Polypyrrole-coated flower-like Pd nanoparticles (Pd NPs@PPy) with enhanced stability and heat conversion efficiency for cancer photothermal therapy

Abstract

A novel kind of flower-like Pd NPs with strong absorption in the near-infrared (NIR) region was successfully synthesized by using a seed-mediated method in aqueous solutions. The biocompatibilty of the prepared flower-like Pd NPs was improved by coating them with polypyrrole (PPy).

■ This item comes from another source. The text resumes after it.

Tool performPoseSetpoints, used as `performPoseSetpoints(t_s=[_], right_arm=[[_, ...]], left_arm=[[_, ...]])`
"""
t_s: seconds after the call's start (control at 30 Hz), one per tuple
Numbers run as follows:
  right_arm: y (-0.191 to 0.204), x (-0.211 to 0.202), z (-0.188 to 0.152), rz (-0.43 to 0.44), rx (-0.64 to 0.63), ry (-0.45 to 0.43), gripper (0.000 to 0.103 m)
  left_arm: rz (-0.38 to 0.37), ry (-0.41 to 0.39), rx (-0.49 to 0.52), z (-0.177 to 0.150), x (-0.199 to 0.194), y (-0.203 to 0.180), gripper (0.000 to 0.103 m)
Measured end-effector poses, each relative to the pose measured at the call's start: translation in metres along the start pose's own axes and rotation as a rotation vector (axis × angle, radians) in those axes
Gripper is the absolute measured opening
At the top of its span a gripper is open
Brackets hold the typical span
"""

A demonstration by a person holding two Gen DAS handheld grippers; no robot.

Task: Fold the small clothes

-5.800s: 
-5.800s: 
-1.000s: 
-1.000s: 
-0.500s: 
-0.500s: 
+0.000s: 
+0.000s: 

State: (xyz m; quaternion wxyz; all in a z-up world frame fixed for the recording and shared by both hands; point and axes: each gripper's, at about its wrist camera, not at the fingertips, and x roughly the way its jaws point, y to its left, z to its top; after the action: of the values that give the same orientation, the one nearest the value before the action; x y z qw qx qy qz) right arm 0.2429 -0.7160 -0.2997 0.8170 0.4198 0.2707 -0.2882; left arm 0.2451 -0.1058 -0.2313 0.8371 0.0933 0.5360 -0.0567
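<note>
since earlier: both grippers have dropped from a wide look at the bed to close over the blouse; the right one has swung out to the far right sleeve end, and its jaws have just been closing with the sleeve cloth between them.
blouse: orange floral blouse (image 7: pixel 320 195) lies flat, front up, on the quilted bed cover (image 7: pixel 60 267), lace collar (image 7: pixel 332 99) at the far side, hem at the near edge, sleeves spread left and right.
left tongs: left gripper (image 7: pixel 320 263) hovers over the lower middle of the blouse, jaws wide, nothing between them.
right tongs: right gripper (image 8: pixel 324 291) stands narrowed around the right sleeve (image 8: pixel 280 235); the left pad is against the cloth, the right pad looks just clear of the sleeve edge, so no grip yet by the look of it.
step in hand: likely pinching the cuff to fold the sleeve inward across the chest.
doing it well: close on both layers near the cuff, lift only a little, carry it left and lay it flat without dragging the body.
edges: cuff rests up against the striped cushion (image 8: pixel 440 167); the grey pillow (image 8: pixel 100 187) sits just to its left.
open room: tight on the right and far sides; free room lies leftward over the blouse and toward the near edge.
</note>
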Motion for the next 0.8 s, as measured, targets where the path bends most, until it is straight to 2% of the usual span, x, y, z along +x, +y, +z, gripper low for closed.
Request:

In comparison to the pure NPs, the PPy-coated flower-like Pd NPs (Pd NPs@PPy) exhibited stronger NIR absorption, higher structural stability and lower cytotoxicity. Moreover, the photothermal conversion efficiency (η) of the Pd NPs@PPy was effectively tuned via controllably changing the thickness of the PPy shell. A η of 96.0% at 808 nm was reached when the Pd NPs@PPy with a shell of 7.0 nm was prepared. This η was higher than that of the bare flower-like Pd NPs due to the absorption of PPy in the NIR regions. In vitro photothermal heating of Pd NPs@PPy in the presence of HeLa cells led to cell destruction after 10 min of laser irradiation at a low power density of 3 W cm⁻². The Pd NPs@PPy shows a potential application as a promising photothermal nanoplatform for cancer therapy.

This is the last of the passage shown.